Exercise prompt:
The lines to copy from the data below are those that hold the string "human".

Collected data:
_ _ _ _ _ _ _

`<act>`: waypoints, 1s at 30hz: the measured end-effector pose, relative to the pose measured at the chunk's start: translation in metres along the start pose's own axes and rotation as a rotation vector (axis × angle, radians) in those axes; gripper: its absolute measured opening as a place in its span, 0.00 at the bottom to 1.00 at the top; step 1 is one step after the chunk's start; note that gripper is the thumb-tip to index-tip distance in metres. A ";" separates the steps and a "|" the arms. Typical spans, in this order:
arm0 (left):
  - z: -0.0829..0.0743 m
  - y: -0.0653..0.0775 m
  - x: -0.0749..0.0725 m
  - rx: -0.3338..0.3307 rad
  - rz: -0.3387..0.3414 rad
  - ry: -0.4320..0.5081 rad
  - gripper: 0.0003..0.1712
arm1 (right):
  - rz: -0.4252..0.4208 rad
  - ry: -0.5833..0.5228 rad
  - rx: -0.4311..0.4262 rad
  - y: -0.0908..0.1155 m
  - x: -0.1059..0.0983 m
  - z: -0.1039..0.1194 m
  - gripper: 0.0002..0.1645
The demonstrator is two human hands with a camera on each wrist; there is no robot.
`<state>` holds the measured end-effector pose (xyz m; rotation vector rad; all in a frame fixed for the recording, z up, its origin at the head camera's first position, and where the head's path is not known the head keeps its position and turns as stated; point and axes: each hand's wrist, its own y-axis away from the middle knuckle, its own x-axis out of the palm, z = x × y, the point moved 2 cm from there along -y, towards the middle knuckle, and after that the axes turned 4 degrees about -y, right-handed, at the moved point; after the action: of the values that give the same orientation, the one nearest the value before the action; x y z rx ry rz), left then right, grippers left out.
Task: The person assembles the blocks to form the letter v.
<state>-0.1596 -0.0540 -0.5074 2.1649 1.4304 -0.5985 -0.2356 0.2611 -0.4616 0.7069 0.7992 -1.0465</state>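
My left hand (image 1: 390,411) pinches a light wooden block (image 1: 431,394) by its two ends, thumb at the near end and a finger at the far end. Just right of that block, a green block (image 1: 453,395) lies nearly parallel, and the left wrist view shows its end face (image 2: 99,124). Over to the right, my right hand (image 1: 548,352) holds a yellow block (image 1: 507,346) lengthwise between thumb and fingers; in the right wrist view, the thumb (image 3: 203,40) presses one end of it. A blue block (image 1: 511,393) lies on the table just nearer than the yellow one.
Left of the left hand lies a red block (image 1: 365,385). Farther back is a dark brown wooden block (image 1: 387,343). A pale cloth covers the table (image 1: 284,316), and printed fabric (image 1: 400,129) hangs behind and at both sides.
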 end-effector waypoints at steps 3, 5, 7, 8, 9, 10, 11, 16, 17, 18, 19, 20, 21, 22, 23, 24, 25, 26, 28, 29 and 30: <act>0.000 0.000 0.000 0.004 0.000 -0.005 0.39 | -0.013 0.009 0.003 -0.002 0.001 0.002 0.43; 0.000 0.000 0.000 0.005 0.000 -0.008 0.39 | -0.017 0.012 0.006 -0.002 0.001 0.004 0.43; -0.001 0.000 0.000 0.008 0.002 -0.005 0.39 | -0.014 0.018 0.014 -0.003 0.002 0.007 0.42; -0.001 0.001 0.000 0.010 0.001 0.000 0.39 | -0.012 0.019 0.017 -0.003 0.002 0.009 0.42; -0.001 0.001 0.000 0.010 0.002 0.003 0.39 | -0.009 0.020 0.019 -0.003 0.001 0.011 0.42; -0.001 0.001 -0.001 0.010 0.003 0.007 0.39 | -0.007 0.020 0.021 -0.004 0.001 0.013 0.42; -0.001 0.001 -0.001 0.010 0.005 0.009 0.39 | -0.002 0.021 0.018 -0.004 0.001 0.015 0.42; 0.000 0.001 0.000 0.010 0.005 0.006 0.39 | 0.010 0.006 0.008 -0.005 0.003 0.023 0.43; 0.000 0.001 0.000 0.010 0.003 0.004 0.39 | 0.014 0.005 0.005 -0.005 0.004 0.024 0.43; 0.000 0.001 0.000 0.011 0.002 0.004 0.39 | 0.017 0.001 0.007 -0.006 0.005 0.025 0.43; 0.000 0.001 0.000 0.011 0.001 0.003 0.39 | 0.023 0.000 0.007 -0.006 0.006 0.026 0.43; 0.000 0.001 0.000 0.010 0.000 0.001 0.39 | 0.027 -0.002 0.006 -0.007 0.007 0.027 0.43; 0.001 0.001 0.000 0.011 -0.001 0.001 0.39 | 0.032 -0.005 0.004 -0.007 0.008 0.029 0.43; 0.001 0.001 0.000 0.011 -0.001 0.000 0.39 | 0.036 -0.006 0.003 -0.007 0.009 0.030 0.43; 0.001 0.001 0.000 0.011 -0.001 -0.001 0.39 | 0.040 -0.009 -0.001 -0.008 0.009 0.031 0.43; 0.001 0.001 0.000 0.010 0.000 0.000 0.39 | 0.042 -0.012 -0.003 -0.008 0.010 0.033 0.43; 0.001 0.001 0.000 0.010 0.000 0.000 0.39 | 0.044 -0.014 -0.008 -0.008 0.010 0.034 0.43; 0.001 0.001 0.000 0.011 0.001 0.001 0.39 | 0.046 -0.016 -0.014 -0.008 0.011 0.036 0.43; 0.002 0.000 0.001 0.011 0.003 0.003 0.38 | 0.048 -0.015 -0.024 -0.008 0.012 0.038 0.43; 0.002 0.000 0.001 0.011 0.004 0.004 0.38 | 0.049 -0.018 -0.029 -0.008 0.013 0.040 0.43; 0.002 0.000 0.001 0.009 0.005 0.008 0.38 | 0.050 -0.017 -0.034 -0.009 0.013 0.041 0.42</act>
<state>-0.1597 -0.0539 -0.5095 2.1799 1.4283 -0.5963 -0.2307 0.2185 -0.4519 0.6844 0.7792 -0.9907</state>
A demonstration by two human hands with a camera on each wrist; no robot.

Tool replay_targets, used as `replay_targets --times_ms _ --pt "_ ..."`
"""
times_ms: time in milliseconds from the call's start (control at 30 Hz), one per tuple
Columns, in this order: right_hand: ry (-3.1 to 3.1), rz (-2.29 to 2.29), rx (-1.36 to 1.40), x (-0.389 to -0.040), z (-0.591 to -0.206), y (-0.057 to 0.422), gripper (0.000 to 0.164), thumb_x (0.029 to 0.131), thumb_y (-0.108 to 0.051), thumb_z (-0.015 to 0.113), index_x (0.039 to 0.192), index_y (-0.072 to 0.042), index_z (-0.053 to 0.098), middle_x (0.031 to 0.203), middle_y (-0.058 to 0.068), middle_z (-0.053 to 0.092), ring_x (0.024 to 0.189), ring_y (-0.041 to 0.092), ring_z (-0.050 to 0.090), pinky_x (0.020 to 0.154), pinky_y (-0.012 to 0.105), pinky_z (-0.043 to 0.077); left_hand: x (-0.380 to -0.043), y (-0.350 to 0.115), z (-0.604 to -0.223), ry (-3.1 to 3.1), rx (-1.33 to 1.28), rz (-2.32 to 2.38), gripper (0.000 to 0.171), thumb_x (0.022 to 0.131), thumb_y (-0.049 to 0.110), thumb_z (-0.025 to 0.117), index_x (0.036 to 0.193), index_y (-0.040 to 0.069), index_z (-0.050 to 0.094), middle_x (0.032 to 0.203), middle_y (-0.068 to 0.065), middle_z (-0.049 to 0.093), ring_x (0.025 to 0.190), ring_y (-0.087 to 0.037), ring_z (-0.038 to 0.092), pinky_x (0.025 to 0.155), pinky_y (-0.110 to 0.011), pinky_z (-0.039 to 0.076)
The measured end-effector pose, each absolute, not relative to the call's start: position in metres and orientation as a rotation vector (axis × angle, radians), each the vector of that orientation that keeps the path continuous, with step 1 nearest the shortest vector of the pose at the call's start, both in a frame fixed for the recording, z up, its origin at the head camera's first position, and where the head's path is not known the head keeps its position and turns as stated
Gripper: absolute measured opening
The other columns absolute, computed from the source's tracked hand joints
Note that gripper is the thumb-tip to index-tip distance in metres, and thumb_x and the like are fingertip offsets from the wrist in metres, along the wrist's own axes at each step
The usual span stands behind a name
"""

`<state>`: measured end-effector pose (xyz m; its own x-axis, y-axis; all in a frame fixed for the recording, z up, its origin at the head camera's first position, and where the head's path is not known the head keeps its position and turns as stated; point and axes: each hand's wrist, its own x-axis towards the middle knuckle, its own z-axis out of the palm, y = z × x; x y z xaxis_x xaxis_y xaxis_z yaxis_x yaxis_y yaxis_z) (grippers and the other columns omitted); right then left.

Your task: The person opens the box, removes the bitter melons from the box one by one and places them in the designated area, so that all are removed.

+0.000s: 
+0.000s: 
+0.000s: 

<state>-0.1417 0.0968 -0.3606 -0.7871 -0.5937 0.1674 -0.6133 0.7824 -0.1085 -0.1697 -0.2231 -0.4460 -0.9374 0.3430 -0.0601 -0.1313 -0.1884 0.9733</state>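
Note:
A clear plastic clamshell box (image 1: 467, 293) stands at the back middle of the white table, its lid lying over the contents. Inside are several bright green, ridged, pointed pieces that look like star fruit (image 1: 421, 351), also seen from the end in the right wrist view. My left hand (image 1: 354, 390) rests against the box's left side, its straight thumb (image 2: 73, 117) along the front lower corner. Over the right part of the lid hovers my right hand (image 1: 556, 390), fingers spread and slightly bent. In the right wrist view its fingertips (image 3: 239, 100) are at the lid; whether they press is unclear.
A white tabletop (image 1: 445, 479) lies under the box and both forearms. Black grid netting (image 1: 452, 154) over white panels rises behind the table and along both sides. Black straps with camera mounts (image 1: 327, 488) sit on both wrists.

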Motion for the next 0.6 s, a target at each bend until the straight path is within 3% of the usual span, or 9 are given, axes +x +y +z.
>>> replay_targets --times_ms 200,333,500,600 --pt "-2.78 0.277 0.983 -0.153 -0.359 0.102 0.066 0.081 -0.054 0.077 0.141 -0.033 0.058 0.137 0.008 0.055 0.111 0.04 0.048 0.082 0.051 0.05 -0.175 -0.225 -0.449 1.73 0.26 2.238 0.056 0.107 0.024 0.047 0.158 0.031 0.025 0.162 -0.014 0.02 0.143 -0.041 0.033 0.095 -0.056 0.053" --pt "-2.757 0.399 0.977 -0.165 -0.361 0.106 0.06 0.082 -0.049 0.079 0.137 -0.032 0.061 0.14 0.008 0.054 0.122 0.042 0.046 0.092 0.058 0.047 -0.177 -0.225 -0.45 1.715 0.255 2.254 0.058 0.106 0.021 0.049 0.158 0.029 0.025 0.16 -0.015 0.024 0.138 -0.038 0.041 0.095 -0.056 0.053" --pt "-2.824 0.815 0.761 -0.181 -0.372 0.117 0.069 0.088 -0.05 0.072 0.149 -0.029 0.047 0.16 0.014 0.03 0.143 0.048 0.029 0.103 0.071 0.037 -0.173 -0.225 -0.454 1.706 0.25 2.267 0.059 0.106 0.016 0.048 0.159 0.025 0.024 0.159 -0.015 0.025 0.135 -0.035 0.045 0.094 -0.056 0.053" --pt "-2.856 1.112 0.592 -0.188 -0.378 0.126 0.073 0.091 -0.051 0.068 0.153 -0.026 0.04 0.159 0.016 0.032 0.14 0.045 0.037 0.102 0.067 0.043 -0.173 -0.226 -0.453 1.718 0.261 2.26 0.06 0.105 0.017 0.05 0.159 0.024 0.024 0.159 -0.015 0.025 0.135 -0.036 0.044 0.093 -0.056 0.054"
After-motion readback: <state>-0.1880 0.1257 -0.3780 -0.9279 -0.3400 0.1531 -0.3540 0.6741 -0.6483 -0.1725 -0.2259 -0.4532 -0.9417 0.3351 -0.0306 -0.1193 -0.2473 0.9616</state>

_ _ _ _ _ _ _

Solution to this problem:
The demonstrator is two human hands with a camera on each wrist; there is no robot.
A demonstration by two human hands with a camera on each wrist; no robot.

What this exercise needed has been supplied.